Search This Blog

Showing posts with label database. Show all posts
Showing posts with label database. Show all posts

Tuesday, 5 July 2011

UNIQUE Column with multiple NULL values

UNIQUE Column with multiple NULL values

As you know, when you create a UNIQUE constraint on a nullable column, SQL Server allows only one NULL value, thereby maintaining the UNIQUEness. However, there are situations when we need more than one NULL value in the column but still have to maintain uniqueness, ignoring all those NULL values.

In this article, I am going to illustrate how to maintain uniqueness on a column and also allow multiple NULL values.

Let us assume that we have a database, MyDB, and we want to create a table that holds social security numbers, as shown below.

USE [master]
GO
IF  EXISTS (SELECT name FROM sys.databases WHERE name = N'Employee')
DROP DATABASE [Employee]
go
Create Database [Employee]
go
use [Employee]
go


Create Table Emp
([Employee id] int not NULL constraint Emp_pk primary key clustered,
[First Name] varchar(100) NULL,
[Last Name] varchar(100)  NULL,
[Nick Name] varchar(100) NULL,
[Social Security Number] int NULL)
go


We know social security number is unique, so let us add UNIQUE constraint to the column [Social Security Number].

Alter table Emp Add constraint ssn_unique UNIQUE 
 ([Social Security Number] )


Now let us try to insert some data as shown below.

Insert into Emp ([Employee id],[First Name],[Last Name],
[Nick Name],[Social Security Number])
values(1,'Robert','Bates','Bob',111213422)


Insert into Emp ([Employee id],[First Name],[Last Name],
[Nick Name],[Social Security Number])
values(2,'Robert','Bates','Bob',121213422)


Insert into Emp ([Employee id],[First Name],[Last Name],
[Nick Name],[Social Security Number])
values(3,'Robert','William','Rob',131213422)


Insert into Emp ([Employee id],[First Name],[Last Name],
[Nick Name],[Social Security Number])
values(4,'Sonia','Keira','Sony',131413426)


As we know, social security number is unique. However, in situations of people entering this country using a work visa, it would take sometime for them to get a social security number. Until that time, the data would be NULL.

Now let us try to insert one row without Social Security Number as shown below.

Insert into Emp ([Employee id],[First Name],[Last Name],
[Nick Name],[Social Security Number])
values(5,'Mellisa','Brown','Mel',NULL)

Result
(1 row(s) affected)


Now let us try to insert another row without Social Security Number as shown below.

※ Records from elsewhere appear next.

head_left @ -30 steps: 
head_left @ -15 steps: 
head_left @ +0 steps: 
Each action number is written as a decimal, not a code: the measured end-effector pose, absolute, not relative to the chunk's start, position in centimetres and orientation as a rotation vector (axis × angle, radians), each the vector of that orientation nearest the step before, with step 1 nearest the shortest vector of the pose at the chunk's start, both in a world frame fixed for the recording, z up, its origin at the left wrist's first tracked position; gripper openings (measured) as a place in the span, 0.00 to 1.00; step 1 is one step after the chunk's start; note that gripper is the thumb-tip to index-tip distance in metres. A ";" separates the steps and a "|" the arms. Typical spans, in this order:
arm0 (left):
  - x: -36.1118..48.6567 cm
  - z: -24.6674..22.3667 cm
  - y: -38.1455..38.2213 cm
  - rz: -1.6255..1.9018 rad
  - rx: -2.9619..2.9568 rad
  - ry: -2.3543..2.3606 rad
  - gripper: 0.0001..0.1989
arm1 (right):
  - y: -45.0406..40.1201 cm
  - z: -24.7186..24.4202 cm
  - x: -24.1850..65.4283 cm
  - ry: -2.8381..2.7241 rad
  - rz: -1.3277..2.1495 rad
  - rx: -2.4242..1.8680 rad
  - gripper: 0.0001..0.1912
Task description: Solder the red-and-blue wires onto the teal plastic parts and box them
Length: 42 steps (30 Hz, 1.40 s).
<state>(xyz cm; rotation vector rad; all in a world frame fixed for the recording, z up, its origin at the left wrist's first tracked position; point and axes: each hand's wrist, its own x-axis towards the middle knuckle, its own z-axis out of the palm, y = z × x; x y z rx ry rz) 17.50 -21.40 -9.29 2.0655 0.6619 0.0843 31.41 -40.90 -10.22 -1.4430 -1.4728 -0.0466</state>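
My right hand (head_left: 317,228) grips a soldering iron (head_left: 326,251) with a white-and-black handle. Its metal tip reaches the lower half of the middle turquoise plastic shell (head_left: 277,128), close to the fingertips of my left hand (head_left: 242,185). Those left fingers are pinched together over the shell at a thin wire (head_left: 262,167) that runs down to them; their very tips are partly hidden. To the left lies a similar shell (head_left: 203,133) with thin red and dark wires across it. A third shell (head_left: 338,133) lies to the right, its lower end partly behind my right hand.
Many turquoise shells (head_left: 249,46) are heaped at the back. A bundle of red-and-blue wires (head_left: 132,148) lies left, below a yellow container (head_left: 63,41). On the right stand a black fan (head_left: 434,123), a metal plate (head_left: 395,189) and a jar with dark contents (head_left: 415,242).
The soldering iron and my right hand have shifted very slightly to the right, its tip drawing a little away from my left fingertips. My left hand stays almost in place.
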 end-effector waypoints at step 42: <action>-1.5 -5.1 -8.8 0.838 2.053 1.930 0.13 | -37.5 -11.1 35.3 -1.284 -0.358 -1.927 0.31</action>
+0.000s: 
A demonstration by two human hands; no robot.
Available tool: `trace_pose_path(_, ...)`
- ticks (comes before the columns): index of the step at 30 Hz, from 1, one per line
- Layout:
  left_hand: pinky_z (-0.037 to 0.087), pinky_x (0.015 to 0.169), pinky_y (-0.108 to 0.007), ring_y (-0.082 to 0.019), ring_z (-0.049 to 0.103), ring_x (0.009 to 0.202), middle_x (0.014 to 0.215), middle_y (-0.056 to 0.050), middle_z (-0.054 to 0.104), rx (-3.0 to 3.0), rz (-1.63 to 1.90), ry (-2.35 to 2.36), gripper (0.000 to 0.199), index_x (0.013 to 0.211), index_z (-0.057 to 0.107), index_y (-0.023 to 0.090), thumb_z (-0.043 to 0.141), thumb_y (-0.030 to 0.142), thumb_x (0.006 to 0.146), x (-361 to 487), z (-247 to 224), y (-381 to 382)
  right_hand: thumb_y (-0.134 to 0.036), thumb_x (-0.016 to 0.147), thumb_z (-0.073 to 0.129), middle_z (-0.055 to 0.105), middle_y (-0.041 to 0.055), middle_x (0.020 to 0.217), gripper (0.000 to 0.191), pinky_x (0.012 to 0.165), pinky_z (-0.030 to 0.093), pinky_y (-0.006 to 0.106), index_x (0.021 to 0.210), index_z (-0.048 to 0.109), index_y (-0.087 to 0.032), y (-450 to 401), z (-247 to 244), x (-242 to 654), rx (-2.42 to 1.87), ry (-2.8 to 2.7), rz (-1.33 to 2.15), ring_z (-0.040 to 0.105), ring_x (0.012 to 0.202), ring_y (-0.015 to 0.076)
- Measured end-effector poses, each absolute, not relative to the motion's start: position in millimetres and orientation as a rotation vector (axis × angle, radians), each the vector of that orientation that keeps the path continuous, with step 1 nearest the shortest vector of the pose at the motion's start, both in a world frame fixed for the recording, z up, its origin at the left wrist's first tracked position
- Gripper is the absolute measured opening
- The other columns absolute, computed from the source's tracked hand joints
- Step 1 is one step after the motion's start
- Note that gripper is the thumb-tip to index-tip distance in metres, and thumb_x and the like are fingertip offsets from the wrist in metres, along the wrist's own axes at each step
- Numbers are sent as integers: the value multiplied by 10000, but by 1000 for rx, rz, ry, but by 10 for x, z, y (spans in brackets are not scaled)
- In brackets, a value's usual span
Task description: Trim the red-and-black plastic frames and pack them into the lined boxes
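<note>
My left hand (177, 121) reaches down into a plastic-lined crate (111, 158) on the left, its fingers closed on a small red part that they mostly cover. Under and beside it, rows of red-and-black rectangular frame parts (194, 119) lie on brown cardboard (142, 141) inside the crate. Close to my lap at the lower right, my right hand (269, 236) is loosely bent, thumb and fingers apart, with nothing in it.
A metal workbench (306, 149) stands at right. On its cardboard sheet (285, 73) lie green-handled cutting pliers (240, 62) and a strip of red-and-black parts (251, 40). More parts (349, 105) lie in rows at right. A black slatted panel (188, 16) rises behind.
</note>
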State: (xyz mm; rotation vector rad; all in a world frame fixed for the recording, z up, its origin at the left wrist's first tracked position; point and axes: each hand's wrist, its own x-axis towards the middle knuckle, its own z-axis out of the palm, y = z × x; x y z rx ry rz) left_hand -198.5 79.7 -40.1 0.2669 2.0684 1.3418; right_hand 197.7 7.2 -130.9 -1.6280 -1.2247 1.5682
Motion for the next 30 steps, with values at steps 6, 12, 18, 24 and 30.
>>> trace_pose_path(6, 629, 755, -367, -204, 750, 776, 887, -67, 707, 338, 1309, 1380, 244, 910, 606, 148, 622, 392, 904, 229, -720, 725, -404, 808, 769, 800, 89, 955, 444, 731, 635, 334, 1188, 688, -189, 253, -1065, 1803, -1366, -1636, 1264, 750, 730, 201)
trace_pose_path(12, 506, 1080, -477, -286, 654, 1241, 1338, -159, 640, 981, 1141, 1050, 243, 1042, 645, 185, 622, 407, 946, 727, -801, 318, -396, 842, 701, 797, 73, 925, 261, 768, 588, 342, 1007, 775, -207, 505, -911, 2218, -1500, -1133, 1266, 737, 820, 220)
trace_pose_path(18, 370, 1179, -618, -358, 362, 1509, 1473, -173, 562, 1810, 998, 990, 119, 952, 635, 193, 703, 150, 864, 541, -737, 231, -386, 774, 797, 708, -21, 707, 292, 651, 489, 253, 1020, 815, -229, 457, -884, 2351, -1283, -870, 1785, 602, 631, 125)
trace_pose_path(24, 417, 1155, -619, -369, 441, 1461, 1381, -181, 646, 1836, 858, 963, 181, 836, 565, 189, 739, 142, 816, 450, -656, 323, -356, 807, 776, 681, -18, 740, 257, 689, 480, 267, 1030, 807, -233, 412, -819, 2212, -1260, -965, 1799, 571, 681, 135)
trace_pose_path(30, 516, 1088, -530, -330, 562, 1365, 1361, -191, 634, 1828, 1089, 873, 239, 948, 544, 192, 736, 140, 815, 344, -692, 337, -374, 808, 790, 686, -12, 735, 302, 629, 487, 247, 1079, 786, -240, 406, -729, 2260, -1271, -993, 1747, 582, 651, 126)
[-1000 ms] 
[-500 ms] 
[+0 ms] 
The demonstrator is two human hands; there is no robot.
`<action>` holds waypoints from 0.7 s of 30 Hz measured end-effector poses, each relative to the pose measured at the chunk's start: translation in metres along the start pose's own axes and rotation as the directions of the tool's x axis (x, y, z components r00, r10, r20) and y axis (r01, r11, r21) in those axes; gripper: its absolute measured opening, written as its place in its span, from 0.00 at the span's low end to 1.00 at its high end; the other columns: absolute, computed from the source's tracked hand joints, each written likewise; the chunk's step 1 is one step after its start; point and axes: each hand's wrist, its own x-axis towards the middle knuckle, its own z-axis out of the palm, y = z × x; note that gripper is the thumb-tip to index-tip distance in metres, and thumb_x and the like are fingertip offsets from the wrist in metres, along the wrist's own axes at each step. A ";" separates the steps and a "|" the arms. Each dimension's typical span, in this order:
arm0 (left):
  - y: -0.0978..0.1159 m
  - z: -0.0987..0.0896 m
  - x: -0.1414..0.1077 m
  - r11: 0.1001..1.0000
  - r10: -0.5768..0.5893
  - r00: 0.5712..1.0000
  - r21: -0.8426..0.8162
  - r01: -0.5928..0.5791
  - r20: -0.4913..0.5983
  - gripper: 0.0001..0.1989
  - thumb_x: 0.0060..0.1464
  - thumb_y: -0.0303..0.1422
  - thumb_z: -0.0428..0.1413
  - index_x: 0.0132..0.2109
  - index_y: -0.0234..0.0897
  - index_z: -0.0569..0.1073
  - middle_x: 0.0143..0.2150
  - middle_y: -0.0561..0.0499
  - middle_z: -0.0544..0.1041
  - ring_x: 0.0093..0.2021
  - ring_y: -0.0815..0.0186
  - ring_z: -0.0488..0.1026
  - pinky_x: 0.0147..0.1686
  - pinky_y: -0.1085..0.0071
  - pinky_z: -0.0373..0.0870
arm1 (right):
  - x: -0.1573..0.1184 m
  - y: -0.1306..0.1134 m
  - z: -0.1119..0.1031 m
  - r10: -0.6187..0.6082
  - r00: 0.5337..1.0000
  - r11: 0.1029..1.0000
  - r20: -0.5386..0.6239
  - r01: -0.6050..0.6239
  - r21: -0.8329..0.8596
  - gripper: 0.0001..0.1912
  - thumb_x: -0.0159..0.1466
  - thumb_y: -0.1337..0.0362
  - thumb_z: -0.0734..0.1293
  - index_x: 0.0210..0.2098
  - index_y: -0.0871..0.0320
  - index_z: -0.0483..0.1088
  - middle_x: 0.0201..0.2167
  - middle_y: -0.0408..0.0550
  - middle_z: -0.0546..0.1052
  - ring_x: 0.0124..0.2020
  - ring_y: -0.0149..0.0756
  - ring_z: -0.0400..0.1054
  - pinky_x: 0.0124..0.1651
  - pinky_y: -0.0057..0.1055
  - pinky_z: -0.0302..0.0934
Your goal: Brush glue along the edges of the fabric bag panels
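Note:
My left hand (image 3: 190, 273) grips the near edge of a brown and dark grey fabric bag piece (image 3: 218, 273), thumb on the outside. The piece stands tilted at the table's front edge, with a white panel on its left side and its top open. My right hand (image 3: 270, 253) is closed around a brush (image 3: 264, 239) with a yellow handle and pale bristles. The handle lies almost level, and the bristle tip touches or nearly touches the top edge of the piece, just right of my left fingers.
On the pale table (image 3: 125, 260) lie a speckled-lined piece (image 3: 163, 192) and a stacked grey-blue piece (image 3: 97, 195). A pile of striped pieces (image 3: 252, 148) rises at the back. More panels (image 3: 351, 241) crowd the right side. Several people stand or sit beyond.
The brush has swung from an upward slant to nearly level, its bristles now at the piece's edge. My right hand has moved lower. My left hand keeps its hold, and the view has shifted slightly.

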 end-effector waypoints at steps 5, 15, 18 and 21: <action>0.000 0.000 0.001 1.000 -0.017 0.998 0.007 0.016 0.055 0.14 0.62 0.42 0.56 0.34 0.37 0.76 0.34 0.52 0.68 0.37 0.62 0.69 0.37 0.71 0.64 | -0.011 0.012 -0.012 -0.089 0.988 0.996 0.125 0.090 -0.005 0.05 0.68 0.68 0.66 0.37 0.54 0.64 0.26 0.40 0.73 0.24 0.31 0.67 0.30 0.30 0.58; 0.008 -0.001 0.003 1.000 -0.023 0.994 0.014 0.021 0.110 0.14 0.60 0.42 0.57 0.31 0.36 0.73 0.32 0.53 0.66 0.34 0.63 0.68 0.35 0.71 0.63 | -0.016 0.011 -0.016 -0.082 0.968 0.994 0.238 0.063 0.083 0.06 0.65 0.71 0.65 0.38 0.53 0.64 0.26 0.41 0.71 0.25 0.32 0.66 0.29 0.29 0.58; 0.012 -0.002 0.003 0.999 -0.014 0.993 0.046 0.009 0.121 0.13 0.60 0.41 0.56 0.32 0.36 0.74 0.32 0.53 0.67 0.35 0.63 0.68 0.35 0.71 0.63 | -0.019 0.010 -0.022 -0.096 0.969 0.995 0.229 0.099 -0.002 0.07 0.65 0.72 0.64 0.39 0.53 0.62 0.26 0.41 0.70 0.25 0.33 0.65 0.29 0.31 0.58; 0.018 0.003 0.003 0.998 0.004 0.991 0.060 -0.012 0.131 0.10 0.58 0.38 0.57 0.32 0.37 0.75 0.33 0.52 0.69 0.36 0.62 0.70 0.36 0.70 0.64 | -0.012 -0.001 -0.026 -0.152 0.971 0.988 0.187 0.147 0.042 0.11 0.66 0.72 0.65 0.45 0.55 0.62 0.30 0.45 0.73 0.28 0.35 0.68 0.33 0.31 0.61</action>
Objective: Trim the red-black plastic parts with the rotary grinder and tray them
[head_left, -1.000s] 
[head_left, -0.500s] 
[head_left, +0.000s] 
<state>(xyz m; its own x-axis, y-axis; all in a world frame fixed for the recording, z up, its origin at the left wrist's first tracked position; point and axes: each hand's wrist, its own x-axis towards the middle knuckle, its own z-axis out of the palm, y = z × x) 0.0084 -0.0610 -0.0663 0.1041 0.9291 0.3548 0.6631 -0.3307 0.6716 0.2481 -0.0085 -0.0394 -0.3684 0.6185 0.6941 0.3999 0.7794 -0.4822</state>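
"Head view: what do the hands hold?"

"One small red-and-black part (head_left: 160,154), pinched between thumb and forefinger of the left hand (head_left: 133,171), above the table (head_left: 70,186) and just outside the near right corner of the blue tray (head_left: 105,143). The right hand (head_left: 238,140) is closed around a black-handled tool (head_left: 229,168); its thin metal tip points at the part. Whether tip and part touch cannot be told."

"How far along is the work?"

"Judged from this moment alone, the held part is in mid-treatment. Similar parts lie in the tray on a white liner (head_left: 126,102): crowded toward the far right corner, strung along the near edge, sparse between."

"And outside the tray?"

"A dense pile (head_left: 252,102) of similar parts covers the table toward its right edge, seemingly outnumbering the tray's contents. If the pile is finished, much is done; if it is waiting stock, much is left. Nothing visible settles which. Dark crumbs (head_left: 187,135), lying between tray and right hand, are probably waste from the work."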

Insert into Emp ([Employee id],[First Name],[Last Name],
[Nick Name],[Social Security Number])
values(6,'Sibey','Chikhs','Ciby',NULL)

Result
Msg 2627, Level 14, State 1, Line 1
Violation of UNIQUE KEY constraint 'ssn_unique'. 
 Cannot insert duplicate key in object 'dbo.Emp'.
The statement has been terminated.

This is the normal behaviour of UNIQUE constrain on a NULL column. It allows one row of data with NULL values. However, that is not the behaviour we want for this column. We want the column to accept unique values and also accept multiple NULL values.

This can be achieved using a computed column and adding a contraint to the computed column instead of on the actual Social Security Number column.

Now let us recreate the database from the scratch, only this time we will add a computed column as shown below.

USE [master]
GO
IF  EXISTS (SELECT name FROM sys.databases WHERE name = N'Employee')
DROP DATABASE [Employee]
go
Create Database [Employee]
go
use [Employee]
go


Create Table Emp
([Employee id] int not NULL constraint Emp_pk primary key clustered,
[First Name] varchar(100) NULL,
[Last Name] varchar(100)  NULL,
[Nick Name] varchar(100) NULL,
[Social Security Number] int NULL)
go


Alter table Emp Add MySSN as case when [Social Security Number]
 is NULL then [Employee id] else [Social Security Number] end
go


Now let us add the UNIQUE constraint to the computed column as shown below.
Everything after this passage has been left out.